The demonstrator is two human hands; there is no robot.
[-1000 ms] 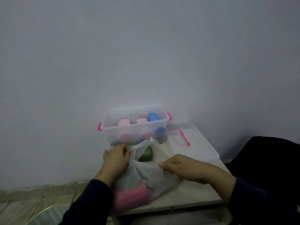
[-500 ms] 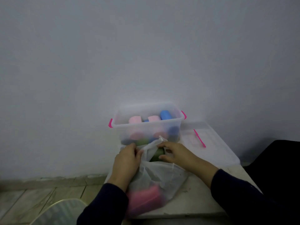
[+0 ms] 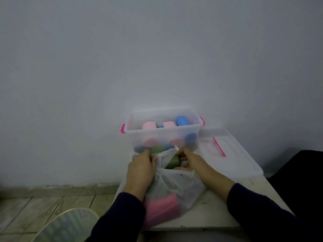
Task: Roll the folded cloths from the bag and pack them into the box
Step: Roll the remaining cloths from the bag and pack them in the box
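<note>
A clear plastic box (image 3: 162,131) with pink latches stands on the white table (image 3: 215,212) by the wall, holding several rolled pink, blue and green cloths. In front of it lies a thin white bag (image 3: 176,187) with a pink cloth (image 3: 162,208) low inside and a green cloth (image 3: 172,162) at its mouth. My left hand (image 3: 140,169) grips the left edge of the bag's mouth. My right hand (image 3: 191,162) reaches into the mouth with its fingers curled around the green cloth.
The box's clear lid (image 3: 229,152) with a pink strip lies to the right of the box. A dark object (image 3: 300,180) stands past the table's right edge. Tiled floor (image 3: 43,205) and a round pale object (image 3: 68,224) lie at lower left.
My right hand left the bag's front edge and went into the mouth onto the green cloth. My left hand kept its hold on the bag's edge. The view shifted left.
</note>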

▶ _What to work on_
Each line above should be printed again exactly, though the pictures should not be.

▶ _Exercise solution_
The demonstrator is two human hands; there is no robot.
[-1000 ms] 
[-500 ms] 
[+0 ms] 
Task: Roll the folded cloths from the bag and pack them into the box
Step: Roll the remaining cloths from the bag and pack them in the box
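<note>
A clear plastic box (image 3: 162,131) with pink latches stands on the white table (image 3: 215,212) by the wall, holding several rolled pink, blue and green cloths. In front of it lies a thin white bag (image 3: 176,187) with a pink cloth (image 3: 162,208) low inside and a green cloth (image 3: 172,162) at its mouth. My left hand (image 3: 140,169) grips the left edge of the bag's mouth. My right hand (image 3: 191,162) reaches into the mouth with its fingers curled around the green cloth.
The box's clear lid (image 3: 229,152) with a pink strip lies to the right of the box. A dark object (image 3: 300,180) stands past the table's right edge. Tiled floor (image 3: 43,205) and a round pale object (image 3: 68,224) lie at lower left.
My right hand left the bag's front edge and went into the mouth onto the green cloth. My left hand kept its hold on the bag's edge. The view shifted left.
</note>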

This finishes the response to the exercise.